Action item:
Copy the listing verbatim, excluding any images found in it.

╭─ Data excerpt

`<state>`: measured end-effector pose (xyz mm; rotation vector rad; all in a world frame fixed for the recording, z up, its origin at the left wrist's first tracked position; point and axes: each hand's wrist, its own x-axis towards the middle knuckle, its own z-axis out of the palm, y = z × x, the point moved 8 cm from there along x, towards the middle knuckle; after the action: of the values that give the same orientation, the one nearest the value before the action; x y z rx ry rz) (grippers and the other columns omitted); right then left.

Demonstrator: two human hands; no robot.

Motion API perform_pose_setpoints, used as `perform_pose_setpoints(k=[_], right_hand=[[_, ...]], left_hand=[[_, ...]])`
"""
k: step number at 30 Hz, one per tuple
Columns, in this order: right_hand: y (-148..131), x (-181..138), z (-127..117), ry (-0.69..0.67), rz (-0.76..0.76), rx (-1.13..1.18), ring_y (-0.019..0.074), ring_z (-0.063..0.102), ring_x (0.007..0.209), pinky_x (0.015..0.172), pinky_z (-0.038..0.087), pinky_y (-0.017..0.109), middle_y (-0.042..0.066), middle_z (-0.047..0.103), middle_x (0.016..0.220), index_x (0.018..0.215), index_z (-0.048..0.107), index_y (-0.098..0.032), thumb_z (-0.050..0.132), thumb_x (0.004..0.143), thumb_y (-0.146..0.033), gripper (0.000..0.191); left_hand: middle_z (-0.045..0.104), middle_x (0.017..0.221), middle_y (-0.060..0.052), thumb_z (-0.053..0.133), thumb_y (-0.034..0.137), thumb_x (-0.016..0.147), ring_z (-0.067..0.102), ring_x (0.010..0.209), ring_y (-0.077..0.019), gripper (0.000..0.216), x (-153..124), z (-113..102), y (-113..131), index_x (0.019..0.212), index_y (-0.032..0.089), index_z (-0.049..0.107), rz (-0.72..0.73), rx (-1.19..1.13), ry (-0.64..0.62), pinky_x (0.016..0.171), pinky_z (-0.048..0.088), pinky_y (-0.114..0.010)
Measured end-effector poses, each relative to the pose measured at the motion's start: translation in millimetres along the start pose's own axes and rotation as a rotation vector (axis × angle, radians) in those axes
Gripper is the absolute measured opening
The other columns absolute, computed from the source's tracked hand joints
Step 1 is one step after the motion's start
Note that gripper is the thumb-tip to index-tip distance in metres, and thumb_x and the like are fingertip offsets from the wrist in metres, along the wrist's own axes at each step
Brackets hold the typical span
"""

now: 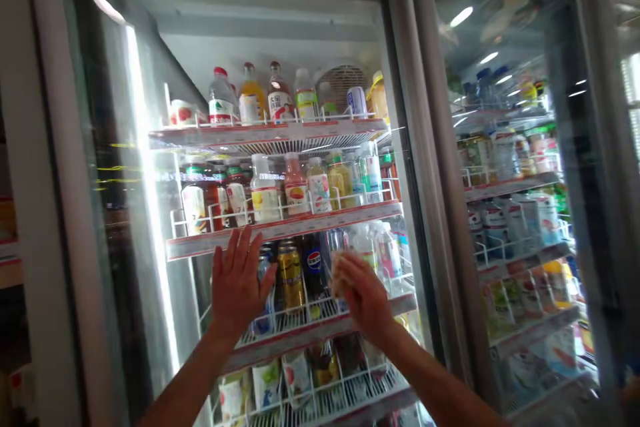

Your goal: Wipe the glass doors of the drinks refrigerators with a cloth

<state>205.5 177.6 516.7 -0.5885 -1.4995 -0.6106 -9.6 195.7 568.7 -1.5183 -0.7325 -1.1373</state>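
My left hand [239,280] is raised with its fingers stretched out, palm toward the glass door [135,267] of a lit drinks fridge. It appears to rest flat on the glass. To its right, my right hand [367,297] is closed around a crumpled, pale cloth [343,273] held up to the same pane. Behind the glass, between the two hands, stand a gold can [291,277] and a dark bottle with a Pepsi label [314,263].
Wire shelves [285,223] inside hold rows of bottles, cans and cartons. A grey metal frame [425,147] divides this door from a second glass door [500,47] on the right, with more stocked shelves behind it. Lights reflect in the panes.
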Motion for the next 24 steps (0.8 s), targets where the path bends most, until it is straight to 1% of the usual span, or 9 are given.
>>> perform_pose_setpoints(k=[3,7,9,11,13,15,20,22,24], right_hand=[[32,18,-30,0.269,0.259,-0.058,0.0166,0.062,0.082,0.074,0.053,0.034,0.006,0.064,0.098,0.112,0.053,-0.02,0.051,0.079,-0.019,0.033],[61,55,-52,0.507,0.276,-0.33,0.0271,0.049,0.117,0.096,0.039,0.056,0.011,0.055,0.122,0.104,0.059,-0.019,0.046,0.083,-0.023,0.025],[46,61,-26,0.422,0.189,-0.38,0.027,0.036,0.129,0.102,0.034,0.055,0.012,0.044,0.135,0.123,0.05,-0.019,0.04,0.087,-0.021,0.038],[15,55,16,0.207,0.038,-0.403,0.0258,0.027,0.135,0.106,0.032,0.051,0.012,0.034,0.143,0.137,0.036,-0.02,0.04,0.088,-0.02,0.049],[-9,45,49,-0.015,-0.108,-0.436,0.0266,0.021,0.138,0.107,0.03,0.049,0.009,0.028,0.147,0.137,0.037,-0.026,0.043,0.087,-0.019,0.05],[-6,47,50,-0.069,-0.116,-0.49,0.0271,0.024,0.137,0.106,0.03,0.05,0.005,0.027,0.148,0.131,0.044,-0.032,0.043,0.088,-0.018,0.046],[40,73,-7,0.292,0.225,-0.618,0.0313,0.025,0.135,0.1,0.032,0.057,0.011,0.019,0.15,0.141,0.029,-0.026,0.035,0.089,-0.017,0.054],[24,66,12,0.173,0.114,-0.59,0.0301,0.019,0.138,0.104,0.03,0.053,0.01,0.014,0.152,0.144,0.022,-0.025,0.038,0.089,-0.019,0.058],[-1,49,45,-0.072,-0.086,-0.544,0.0276,0.017,0.139,0.107,0.028,0.049,0.005,0.015,0.152,0.143,0.024,-0.03,0.042,0.088,-0.022,0.058]], left_hand=[[0.036,0.143,-0.012,0.051,0.033,0.084,0.023,0.138,-0.0223,0.067,0,-1,1,0.142,0.017,0.023,0.012,-0.013,0.015,0.112,0.016,-0.043],[0.038,0.142,-0.012,0.051,0.033,0.083,0.023,0.137,-0.0217,0.065,0,-3,1,0.141,0.017,0.027,-0.013,-0.054,0.04,0.113,0.015,-0.043],[0.039,0.141,-0.012,0.051,0.032,0.083,0.023,0.137,-0.0211,0.063,0,-4,1,0.14,0.017,0.028,-0.02,-0.077,0.049,0.113,0.014,-0.042],[0.039,0.141,-0.012,0.052,0.031,0.083,0.023,0.137,-0.0205,0.062,0,-6,2,0.14,0.017,0.03,-0.017,-0.095,0.056,0.114,0.014,-0.042],[0.039,0.141,-0.012,0.051,0.031,0.083,0.024,0.137,-0.0199,0.061,0,-7,1,0.139,0.018,0.03,-0.019,-0.113,0.065,0.114,0.014,-0.041],[0.039,0.141,-0.012,0.051,0.031,0.083,0.024,0.137,-0.0199,0.061,-1,-7,1,0.139,0.017,0.03,-0.024,-0.131,0.062,0.113,0.015,-0.041],[0.039,0.141,-0.012,0.052,0.031,0.082,0.024,0.137,-0.0223,0.062,-3,-1,0,0.139,0.016,0.032,-0.033,-0.147,0.037,0.113,0.016,-0.044],[0.037,0.142,-0.012,0.052,0.03,0.082,0.024,0.137,-0.0227,0.063,-3,-2,1,0.139,0.016,0.03,-0.013,-0.144,0.052,0.113,0.016,-0.044],[0.036,0.143,-0.011,0.05,0.03,0.082,0.025,0.137,-0.0224,0.063,-4,-5,1,0.14,0.017,0.028,0.01,-0.152,0.062,0.113,0.016,-0.044]])
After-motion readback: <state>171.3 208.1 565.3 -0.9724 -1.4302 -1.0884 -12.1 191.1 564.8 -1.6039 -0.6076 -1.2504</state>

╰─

Exercise output:
`<state>`: measured end-effector pose (xyz mm; rotation vector rad; all in a world frame fixed for the recording, z up, its origin at the left wrist's first tracked position; point and axes: each hand's wrist, its own x-axis towards the middle knuckle, its own z-axis out of the palm, y = z × x, the point moved 8 cm from there along x, towards the middle knuckle; after the action: of the values that give the same orientation, the one nearest the value before the action; x y z rx ry rz) (grippers and the other columns omitted); right then left.

Demonstrator: two human hands; no robot.

Motion API perform_pose_setpoints, used as `perform_pose_setpoints(k=[_], right_hand=[[_, ...]], left_hand=[[_, ...]])`
"""
k: step number at 30 Hz, one per tuple
Columns, in this order: right_hand: y (-148..131), x (-181..138), z (-127..117), ry (-0.69..0.67), rz (-0.76..0.76), rx (-1.13..1.18), ring_y (-0.019..0.074), ring_z (-0.063..0.102), ring_x (0.007..0.209), pinky_x (0.015..0.172), pinky_z (-0.038..0.087), pinky_y (-0.017..0.109), middle_y (-0.042..0.066), middle_z (-0.047..0.103), middle_x (0.016..0.220), index_x (0.018..0.215), index_z (-0.048..0.107), index_y (-0.098..0.032), thumb_z (-0.050..0.132), thumb_x (0.004..0.143), thumb_y (-0.146..0.033), gripper (0.000..0.191); left_hand: middle_z (-0.045..0.104), middle_x (0.017..0.221), middle_y (-0.060..0.052), thumb_z (-0.053..0.133), thumb_y (-0.034..0.137), thumb_x (-0.016..0.147), ring_z (-0.067..0.102), ring_x (0.010..0.209), ring_y (-0.077..0.019), gripper (0.000..0.216), x (-153..124), z (-113..102), y (-113..131), index_x (0.019..0.212), index_y (-0.032..0.089), index_z (-0.049..0.107), rz (-0.72..0.73), rx (-1.19..1.13), ry (-0.64..0.62), pinky_x (0.016..0.171), pinky_z (-0.048..0.088), pinky_y (-0.114..0.010)
Measured end-effector poses, each relative to the pose measured at the motion's start: translation in millimetres along the start pose's own axes and rotation as a rotation vector (axis × angle, radians) in those axes
Gripper is the absolute measured opening
The other columns absolute, computed from the source's tracked hand joints
Step 1 is one step after the motion's start
Note that gripper is the thumb-tip to index-tip distance in metres, and thumb_x and the like are fingertip offsets from the wrist in metres, along the wrist's own axes at each step
Brackets hold the typical span
"""

now: 

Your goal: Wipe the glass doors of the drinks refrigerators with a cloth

<state>205.5 177.6 516.7 -0.5885 -1.4995 -0.6106 -9.6 195.7 568.7 -1.5183 -0.7325 -1.1373</state>
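My left hand [239,280] is raised with its fingers stretched out, palm toward the glass door [135,267] of a lit drinks fridge. It appears to rest flat on the glass. To its right, my right hand [367,297] is closed around a crumpled, pale cloth [343,273] held up to the same pane. Behind the glass, between the two hands, stand a gold can [291,277] and a dark bottle with a Pepsi label [314,263].
Wire shelves [285,223] inside hold rows of bottles, cans and cartons. A grey metal frame [425,147] divides this door from a second glass door [500,47] on the right, with more stocked shelves behind it. Lights reflect in the panes.
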Motion for the next 24 steps (0.8 s), targets where the path bends most, until it is straight to 1% of the usual span, or 9 are given.
>>> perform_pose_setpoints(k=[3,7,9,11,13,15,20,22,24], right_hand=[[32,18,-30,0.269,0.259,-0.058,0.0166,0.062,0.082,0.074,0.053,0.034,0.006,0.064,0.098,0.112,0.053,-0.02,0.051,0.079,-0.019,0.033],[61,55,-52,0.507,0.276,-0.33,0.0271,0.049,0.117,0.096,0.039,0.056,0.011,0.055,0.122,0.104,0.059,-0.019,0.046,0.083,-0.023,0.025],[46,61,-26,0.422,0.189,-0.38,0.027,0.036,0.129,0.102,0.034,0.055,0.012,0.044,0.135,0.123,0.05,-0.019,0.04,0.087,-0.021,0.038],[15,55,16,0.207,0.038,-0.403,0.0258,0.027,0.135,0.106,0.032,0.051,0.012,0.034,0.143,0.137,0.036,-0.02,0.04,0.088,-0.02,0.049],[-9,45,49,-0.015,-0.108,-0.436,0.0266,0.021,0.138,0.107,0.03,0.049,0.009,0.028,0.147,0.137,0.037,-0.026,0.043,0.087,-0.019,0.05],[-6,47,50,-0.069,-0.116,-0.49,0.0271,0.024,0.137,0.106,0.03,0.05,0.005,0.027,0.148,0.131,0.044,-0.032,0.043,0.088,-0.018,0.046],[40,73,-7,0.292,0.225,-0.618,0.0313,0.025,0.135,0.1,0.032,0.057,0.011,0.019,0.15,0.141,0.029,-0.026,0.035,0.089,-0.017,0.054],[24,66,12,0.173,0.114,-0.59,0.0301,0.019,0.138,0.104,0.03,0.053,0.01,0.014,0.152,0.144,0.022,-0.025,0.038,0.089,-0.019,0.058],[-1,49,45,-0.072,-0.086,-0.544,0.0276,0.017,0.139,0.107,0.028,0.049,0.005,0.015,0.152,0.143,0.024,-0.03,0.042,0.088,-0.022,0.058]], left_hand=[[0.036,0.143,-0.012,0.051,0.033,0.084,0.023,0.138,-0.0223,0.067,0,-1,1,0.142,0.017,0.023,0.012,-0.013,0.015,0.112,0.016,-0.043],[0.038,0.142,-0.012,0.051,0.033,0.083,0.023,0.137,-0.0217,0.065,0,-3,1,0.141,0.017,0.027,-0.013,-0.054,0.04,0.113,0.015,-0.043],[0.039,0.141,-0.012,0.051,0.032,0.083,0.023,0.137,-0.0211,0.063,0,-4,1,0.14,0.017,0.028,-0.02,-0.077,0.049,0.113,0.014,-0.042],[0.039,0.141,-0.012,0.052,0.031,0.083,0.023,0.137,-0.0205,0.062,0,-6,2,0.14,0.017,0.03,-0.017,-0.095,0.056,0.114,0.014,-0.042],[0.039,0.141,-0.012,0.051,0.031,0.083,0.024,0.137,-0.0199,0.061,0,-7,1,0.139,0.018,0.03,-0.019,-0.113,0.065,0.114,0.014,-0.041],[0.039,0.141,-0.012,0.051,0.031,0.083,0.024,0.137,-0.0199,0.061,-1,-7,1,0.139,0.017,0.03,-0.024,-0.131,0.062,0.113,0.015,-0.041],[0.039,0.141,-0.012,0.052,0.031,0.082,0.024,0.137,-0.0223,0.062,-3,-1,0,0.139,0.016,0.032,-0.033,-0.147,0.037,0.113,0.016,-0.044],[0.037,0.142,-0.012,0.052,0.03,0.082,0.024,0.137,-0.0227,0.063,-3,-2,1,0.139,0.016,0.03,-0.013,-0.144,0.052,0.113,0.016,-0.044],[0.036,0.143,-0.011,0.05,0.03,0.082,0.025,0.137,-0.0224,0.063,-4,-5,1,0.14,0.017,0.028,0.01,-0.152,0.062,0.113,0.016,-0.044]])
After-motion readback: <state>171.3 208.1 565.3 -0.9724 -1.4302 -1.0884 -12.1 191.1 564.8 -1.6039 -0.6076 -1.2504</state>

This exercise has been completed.